++++ Data for this task

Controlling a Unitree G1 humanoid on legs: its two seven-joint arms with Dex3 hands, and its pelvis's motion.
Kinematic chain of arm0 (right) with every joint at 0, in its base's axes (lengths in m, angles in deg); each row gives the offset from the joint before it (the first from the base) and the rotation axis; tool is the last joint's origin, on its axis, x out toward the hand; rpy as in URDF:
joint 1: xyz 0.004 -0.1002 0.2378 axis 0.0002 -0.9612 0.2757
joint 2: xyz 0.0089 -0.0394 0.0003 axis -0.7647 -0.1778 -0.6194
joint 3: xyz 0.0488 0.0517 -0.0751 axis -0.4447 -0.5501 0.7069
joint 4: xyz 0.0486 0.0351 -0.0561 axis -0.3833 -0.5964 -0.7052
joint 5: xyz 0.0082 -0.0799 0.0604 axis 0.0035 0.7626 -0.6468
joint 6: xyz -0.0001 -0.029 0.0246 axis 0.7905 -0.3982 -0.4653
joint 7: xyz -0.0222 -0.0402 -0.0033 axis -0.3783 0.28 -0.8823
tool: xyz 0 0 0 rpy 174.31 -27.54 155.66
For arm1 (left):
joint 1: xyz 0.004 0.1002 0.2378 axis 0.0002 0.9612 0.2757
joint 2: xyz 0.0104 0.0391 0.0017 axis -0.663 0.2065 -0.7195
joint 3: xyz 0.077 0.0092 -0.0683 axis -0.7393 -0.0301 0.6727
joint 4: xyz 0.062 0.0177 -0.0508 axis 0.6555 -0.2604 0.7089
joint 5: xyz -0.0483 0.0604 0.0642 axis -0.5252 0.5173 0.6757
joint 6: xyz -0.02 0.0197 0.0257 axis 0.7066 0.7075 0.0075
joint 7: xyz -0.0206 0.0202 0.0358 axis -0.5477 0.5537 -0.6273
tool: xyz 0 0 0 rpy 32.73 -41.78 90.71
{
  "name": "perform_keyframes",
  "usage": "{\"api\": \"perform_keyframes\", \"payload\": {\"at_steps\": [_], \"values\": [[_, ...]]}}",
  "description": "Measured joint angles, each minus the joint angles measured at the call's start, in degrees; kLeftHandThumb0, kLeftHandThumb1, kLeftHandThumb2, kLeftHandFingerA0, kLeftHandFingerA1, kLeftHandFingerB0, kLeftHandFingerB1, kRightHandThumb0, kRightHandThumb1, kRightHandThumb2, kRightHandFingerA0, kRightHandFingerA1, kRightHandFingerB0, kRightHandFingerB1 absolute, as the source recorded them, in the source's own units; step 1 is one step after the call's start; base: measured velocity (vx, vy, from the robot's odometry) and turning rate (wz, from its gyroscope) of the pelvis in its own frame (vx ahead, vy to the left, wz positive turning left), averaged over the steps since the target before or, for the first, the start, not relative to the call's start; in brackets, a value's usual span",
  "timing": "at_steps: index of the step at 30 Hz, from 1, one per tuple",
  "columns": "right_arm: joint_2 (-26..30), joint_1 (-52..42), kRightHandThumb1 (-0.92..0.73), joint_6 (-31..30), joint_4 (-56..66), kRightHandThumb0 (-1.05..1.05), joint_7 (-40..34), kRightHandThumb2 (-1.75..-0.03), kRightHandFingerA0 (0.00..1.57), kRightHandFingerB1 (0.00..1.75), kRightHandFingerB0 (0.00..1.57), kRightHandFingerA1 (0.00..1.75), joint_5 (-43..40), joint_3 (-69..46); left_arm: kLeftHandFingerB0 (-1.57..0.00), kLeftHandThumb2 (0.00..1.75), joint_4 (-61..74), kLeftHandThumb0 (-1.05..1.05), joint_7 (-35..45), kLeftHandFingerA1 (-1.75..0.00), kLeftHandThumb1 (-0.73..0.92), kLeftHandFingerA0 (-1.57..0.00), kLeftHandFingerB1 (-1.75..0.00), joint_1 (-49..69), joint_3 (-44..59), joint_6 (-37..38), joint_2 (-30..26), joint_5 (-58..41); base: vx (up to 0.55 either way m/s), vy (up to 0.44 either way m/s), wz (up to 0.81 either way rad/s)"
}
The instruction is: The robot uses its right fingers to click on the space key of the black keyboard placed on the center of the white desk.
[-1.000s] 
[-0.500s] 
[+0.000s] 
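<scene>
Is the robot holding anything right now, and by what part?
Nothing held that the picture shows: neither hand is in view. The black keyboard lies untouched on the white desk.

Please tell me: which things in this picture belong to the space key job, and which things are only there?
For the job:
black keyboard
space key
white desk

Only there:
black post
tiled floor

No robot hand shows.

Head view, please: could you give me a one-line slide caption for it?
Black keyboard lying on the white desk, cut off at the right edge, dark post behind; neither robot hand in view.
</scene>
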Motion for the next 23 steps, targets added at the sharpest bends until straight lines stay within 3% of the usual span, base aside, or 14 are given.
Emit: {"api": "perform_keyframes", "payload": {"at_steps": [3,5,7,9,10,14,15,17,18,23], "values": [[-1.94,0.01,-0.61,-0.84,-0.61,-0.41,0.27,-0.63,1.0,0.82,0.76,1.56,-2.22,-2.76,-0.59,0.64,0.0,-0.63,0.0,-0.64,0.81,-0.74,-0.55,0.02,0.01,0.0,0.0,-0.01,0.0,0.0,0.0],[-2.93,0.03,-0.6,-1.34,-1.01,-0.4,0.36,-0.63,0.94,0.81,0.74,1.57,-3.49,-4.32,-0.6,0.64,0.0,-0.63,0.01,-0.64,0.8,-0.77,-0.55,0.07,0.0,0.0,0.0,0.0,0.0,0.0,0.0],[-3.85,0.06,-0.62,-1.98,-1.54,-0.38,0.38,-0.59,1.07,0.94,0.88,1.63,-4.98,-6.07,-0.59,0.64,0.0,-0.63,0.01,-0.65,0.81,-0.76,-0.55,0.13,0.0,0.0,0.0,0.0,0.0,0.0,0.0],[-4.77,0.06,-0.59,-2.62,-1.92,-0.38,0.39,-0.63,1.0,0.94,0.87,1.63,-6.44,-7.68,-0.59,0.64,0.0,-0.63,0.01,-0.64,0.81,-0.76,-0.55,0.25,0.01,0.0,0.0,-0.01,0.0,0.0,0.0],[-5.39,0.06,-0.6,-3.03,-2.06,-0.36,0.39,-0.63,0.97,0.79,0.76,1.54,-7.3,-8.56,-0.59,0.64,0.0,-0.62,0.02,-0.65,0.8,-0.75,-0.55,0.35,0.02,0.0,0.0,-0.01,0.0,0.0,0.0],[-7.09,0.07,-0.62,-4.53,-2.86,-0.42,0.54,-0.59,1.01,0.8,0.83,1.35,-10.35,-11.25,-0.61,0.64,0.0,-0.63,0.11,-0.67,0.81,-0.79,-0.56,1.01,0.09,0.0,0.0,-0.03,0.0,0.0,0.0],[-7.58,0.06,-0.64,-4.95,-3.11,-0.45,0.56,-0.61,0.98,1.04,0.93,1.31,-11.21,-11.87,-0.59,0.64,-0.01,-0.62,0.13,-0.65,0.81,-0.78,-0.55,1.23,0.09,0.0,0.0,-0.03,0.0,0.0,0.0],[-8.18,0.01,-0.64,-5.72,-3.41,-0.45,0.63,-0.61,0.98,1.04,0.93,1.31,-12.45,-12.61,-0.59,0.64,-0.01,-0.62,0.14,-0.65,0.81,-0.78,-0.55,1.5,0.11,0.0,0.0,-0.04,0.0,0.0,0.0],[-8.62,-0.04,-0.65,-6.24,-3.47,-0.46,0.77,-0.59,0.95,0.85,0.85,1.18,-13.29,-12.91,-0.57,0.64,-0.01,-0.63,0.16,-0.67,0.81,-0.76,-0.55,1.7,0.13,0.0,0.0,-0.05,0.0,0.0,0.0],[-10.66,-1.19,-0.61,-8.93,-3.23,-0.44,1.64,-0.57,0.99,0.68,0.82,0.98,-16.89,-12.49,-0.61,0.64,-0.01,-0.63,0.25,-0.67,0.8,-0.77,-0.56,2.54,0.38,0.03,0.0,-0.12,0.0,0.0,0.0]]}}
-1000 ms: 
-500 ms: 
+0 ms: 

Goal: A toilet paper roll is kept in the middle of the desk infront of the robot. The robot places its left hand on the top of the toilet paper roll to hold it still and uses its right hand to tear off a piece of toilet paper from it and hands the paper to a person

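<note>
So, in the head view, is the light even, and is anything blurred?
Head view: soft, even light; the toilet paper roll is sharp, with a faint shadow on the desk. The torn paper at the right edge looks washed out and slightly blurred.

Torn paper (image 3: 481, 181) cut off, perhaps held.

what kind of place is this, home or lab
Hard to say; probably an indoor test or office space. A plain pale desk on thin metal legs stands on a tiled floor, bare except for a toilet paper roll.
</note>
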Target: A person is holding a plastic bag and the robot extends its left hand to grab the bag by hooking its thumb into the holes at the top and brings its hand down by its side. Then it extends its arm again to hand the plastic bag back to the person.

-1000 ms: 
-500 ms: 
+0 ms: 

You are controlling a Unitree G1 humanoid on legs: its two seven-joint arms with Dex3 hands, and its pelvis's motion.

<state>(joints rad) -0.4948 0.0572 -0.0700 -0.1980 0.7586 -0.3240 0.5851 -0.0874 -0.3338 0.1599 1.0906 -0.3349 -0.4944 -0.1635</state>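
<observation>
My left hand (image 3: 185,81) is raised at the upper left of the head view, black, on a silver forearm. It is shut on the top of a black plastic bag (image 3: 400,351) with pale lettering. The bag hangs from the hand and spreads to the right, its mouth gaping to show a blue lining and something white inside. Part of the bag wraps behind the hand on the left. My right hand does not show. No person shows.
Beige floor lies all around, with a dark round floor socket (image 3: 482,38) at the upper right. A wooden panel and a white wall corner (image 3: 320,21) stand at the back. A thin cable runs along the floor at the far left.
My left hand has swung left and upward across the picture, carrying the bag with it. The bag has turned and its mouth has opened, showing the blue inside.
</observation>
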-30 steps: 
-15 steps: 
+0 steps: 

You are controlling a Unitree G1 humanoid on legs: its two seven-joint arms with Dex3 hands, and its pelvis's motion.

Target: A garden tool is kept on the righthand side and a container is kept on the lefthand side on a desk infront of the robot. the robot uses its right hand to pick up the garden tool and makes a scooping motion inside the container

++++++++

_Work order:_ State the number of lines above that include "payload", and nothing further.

_Task solution:_ 2